Hang on UK, this looks like a hung parliament

After weeks of campaigning, three precedent-setting tripartite debates and Gordon Brown’s “bigoted woman” microphone-malfunction, incomplete results from the UK’s 6 May general election give the Tories the edge. However, predictions are that, when all the votes are counted, the UK faces a hung parliament.

David Cameron’s Conservative party will most likely end up being about 20 seats short of a clear majority, resulting in that much-spoken about “hung parliament”. In response, current Prime Minister Gordon Brown of Labour has already been speaking of reaching across to Nick Clegg’s Liberal Democrats to form a coalition government for the UK for the first time in two generations. 

Back in 1974, Ted Heath’s Tories won the largest number of seats in the February election (but not an absolute majority) and they tried to forge a coalition that would allow them to stay in power. After trying to gain support from several independent MPs from Northern Ireland, Heath ultimately couldn’t hold together his government and yielded power to Harold Wilson’s Labour Party. Wilson then called a new election in October, thereby gaining a 3-seat majority

This British general election may well bring to an end the Labour’s 13-year run as ruling party. But, despite Labour’s overall drubbing at the polls, the Tories will apparently be unable to win a clear majority of 326 parliamentary seats. One big surprise so far has been that, despite Nick Clegg’s meteoric ascent into public attention and his generally creditable performance in the three televised debates, his Liberal Democratic Party has ultimately been unable to translate that initial buzz into a major increase in the number of constituencies won.

Britain’s “first past the post” electoral process – rather than proportional representation – on the basis of overall votes won constituency-by-constituency, as with most European democracies, is largely responsible for this result. The Liberal Democrats have significant levels of support in many constituencies across the nation, but have had actual pluralities in relatively few of districts. Most of their outright wins have come in northern Scotland, the southern half of Wales and in and around several major cities.

At around 8:30am South Africa time (GMT +2) on Friday, with 326 seats needed, the Conservatives had taken 285 seats (up 87 on the previous election) and Labour had 234 (down 81), while the Liberal Democrats held 50 seats – down 6 over their previous number. A scattering of other smaller regional parties, as well as the Green Party, apparently have won seats as well. Results from 52 seats were not yet available.
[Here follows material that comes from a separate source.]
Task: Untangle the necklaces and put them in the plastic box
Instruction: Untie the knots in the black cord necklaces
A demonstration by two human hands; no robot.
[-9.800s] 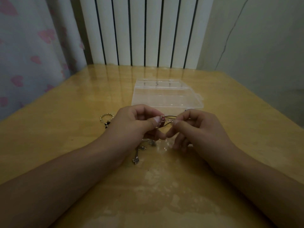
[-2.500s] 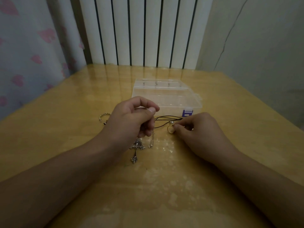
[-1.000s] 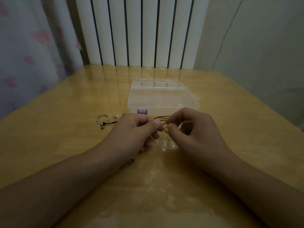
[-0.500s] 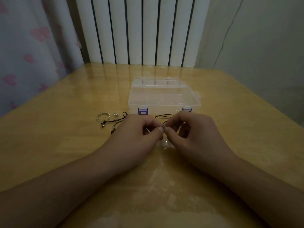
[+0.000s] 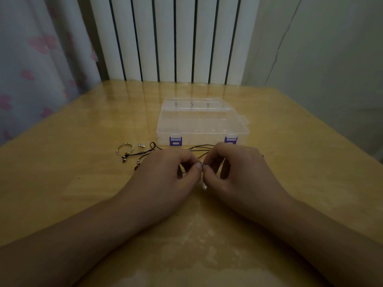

Regardless of the final results, and putting aside the consequences of the so-called “bigot-gate”, the character of British elections may well have changed forever with the introduction of nationally televised, face-to-face debates between party leaders. In future, elections will almost certainly depend more on the ability of party leaders to reach out directly to a national audience, rather than in face-to-face, so-called “retail politics” – mimicking to some degree the contemporary US electoral process with its presidential candidate debates and the overwhelming use of television.

Moreover, some British voters have been frustrated by the mechanics of the voting process, as well as the implications of their “winner takes all” constituency electoral system. Some voters were angry they were prevented from voting before the country’s polling stations closed at 10pm British time. In addition, in several spots around the nation, the police were actually called in to watch over sit-ins by angry would-be voters. In other voting stations, officials actually ran out of ballot papers forcing voters to wait until additional supplies arrived. Some of this raises the spectre of legal challenges to some winners further occluding any final winners’ tallies for some days to come. 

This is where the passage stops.